> [What to do]:
Return the data below exactly, minus the pictures.
—————
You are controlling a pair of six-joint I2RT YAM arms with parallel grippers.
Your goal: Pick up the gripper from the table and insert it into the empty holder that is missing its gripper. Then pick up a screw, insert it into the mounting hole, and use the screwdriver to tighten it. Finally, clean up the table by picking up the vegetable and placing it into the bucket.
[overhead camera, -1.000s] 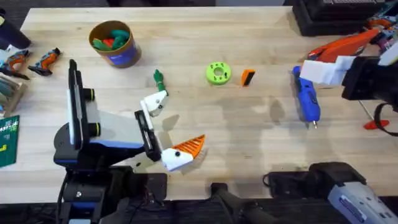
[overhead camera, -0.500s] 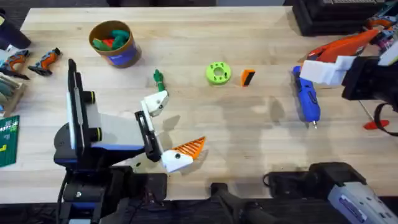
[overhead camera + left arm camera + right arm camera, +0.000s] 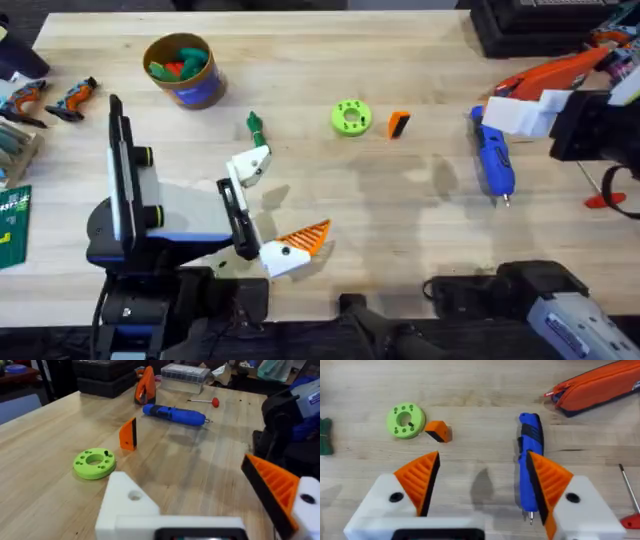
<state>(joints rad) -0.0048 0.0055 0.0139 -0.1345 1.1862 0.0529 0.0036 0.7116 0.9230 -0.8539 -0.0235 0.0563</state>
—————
> [Answer to this task]:
You are controlling a pair of six-joint I2RT YAM arms with parallel grippers.
Your goal: Pick up the gripper from the table and insert it into the empty holder that is missing its gripper. Then pick up a screw, insert it into the mounting hole, and use the screwdriver to tighten it. Finally, clean up the table by picking up the vegetable and placing it into the bucket.
[overhead camera, -1.000s] 
[overhead camera, -0.500s] 
[overhead camera + left arm camera + right arm camera, +0.000s] 
<state>(joints rad) -0.0048 0.0055 0.0139 -0.1345 1.1862 0.0529 0.0036 0.7116 0.9230 -0.8539 -0.0235 0.0563</state>

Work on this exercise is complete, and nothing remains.